Friday, March 21, 2014

kids aren't that smart and I excelled at being stupid.

When I was a small child my parents bought me the Scarecrow shooting gallery by Ideal. It came with a dart gun, three or four darts and a plastic scarecrow. If you hit certain targets they were worth points. You could shoot the hat off it's head, the four crows off its arms or hit the chest target and the shirt popped off.




This was great, I loved it, I had the game for years upstairs in a box, 
I had the dart gun for one day.

This is how it lasted so long. I had the scarecrow in the basement, I was having a great time shooting the targets.

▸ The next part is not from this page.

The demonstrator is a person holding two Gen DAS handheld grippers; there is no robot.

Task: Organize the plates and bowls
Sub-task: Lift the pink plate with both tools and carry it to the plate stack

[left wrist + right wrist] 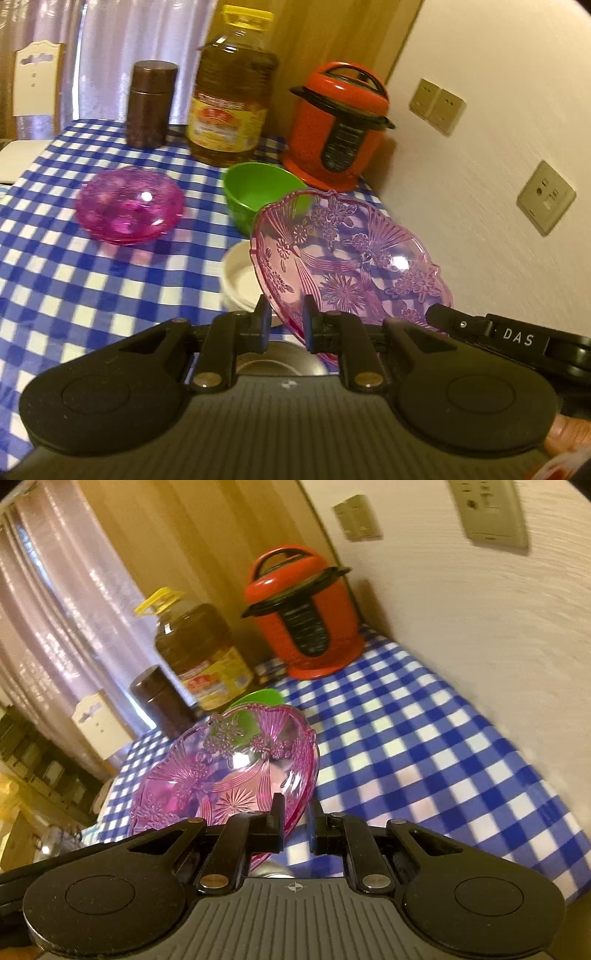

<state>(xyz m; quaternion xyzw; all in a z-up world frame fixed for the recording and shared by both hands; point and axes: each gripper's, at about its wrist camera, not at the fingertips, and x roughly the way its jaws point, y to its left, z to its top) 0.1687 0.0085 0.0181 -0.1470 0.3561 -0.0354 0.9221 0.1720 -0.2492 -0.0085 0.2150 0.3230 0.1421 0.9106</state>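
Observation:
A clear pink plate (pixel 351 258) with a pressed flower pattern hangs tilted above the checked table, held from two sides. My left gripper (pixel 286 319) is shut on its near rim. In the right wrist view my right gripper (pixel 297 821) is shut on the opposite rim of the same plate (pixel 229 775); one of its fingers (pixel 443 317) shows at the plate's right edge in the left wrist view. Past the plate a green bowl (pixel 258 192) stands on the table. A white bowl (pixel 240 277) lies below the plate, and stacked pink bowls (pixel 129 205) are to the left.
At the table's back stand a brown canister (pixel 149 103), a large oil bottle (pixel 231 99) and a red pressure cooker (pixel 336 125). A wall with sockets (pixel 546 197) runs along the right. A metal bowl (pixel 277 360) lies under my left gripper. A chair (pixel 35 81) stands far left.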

To this day, even though I had the gun for one day I can remember how it felt to push the dart in against the spring and the sound it made with the spring tension and the final little click as it locked in place.
Anyway, my mother was doing laundry at the time, and I don't remember why, whether I had done something dumb or she was just instilling knowledge for safety's sake, but she told me I should never aim a gun at anybody. She went back to folding laundry, and I, shot her in the Ass. 

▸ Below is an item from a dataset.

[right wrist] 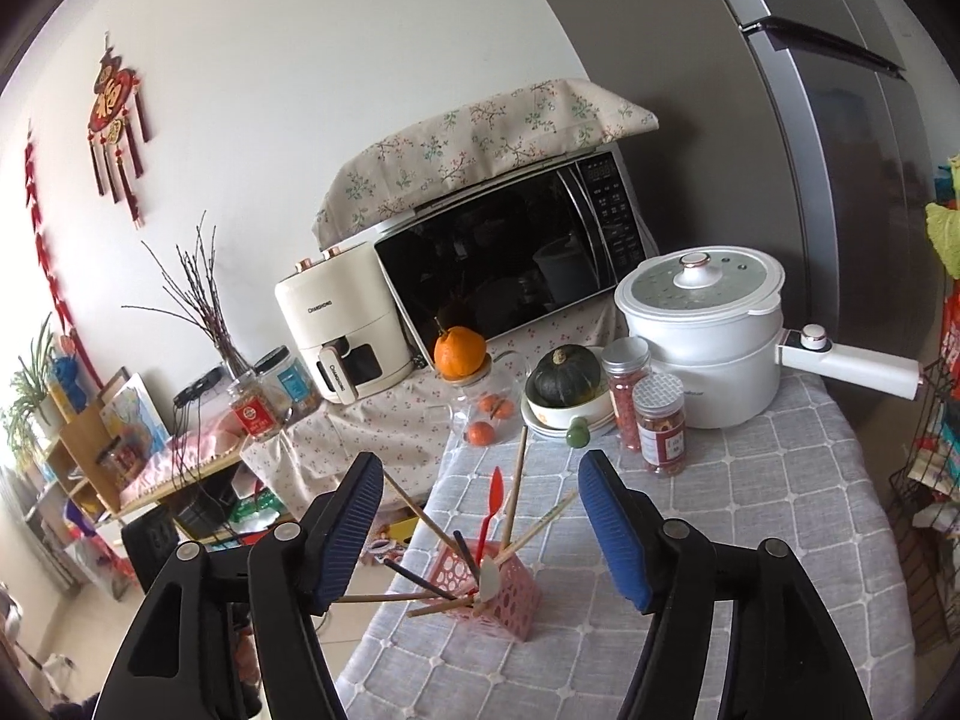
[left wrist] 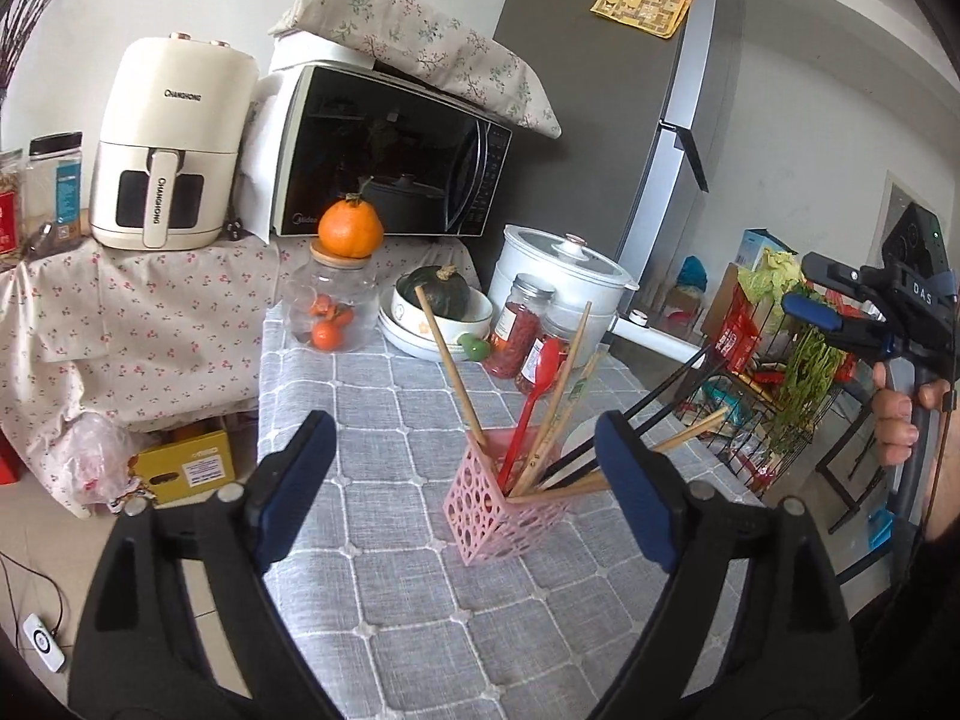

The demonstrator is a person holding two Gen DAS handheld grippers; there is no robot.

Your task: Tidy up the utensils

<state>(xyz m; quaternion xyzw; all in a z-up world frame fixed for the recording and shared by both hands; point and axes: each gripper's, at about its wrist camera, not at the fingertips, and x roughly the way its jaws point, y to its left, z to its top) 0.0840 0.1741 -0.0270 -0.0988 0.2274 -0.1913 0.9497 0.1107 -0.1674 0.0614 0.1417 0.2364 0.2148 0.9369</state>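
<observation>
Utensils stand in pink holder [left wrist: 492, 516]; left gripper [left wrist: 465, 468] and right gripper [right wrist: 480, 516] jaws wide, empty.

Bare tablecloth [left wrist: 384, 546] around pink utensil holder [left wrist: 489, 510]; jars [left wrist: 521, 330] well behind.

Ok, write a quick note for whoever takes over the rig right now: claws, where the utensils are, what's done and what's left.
Left claw: open, empty.
Right claw: open, empty.
Utensils: wooden chopsticks, red spoon, dark chopsticks and a white spoon all stand in the pink holder on the grey checked tablecloth.
Done: no utensils visible loose on the table.
Left: maybe straighten the leaning chopsticks.
</observation>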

I don't know why I did it, I don't think there was any really malicious intent, it was just that, with such knowledge offered, it was almost predestined that I had to find out why. 

Why, by the way it turns out wasn't really explained, she didn't yell at me and tell me I could hurt someone or break something. 
She walked over to me, grabbed the gun out of my hand, threw it on the ground and stomped it to pieces.

So the lesson I learned was, if you shoot a dart gun at someone they will smash it and you won't have it any more.